* **DESCRIPTION OF THE TASK**
Write out all of the entries exactly as given.

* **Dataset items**
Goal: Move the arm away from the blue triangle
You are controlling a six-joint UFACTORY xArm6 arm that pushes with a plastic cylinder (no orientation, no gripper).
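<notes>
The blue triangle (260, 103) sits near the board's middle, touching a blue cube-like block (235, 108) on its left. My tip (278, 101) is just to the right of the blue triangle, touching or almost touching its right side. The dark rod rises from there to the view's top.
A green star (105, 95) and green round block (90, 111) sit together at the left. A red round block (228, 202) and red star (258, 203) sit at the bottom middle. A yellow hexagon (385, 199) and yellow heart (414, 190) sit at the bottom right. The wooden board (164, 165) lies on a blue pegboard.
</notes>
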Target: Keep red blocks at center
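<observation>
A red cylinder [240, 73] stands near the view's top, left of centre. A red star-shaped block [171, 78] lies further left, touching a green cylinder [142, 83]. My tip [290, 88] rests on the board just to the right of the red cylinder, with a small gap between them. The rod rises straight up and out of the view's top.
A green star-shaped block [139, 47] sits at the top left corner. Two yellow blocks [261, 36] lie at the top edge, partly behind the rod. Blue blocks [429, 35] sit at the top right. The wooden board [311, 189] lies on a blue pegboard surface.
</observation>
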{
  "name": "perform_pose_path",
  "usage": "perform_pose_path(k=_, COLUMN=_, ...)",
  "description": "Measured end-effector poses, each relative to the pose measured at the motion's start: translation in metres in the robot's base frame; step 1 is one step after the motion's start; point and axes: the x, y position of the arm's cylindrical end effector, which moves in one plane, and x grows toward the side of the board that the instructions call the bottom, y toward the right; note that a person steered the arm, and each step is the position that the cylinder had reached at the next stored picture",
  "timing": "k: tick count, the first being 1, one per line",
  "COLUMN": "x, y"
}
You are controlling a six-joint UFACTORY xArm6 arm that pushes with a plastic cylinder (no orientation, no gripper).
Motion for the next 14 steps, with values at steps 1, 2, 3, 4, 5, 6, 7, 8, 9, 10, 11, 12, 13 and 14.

* **REPLY**
Goal: Move the arm away from the blue triangle
You are controlling a six-joint UFACTORY xArm6 arm that pushes with a plastic cylinder (no orientation, no gripper).
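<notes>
The blue triangle (260, 103) sits near the board's middle, touching a blue cube-like block (235, 108) on its left. My tip (278, 101) is just to the right of the blue triangle, touching or almost touching its right side. The dark rod rises from there to the view's top.
A green star (105, 95) and green round block (90, 111) sit together at the left. A red round block (228, 202) and red star (258, 203) sit at the bottom middle. A yellow hexagon (385, 199) and yellow heart (414, 190) sit at the bottom right. The wooden board (164, 165) lies on a blue pegboard.
</notes>
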Target: Keep red blocks at center
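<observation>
A red cylinder [240, 73] stands near the view's top, left of centre. A red star-shaped block [171, 78] lies further left, touching a green cylinder [142, 83]. My tip [290, 88] rests on the board just to the right of the red cylinder, with a small gap between them. The rod rises straight up and out of the view's top.
A green star-shaped block [139, 47] sits at the top left corner. Two yellow blocks [261, 36] lie at the top edge, partly behind the rod. Blue blocks [429, 35] sit at the top right. The wooden board [311, 189] lies on a blue pegboard surface.
</observation>
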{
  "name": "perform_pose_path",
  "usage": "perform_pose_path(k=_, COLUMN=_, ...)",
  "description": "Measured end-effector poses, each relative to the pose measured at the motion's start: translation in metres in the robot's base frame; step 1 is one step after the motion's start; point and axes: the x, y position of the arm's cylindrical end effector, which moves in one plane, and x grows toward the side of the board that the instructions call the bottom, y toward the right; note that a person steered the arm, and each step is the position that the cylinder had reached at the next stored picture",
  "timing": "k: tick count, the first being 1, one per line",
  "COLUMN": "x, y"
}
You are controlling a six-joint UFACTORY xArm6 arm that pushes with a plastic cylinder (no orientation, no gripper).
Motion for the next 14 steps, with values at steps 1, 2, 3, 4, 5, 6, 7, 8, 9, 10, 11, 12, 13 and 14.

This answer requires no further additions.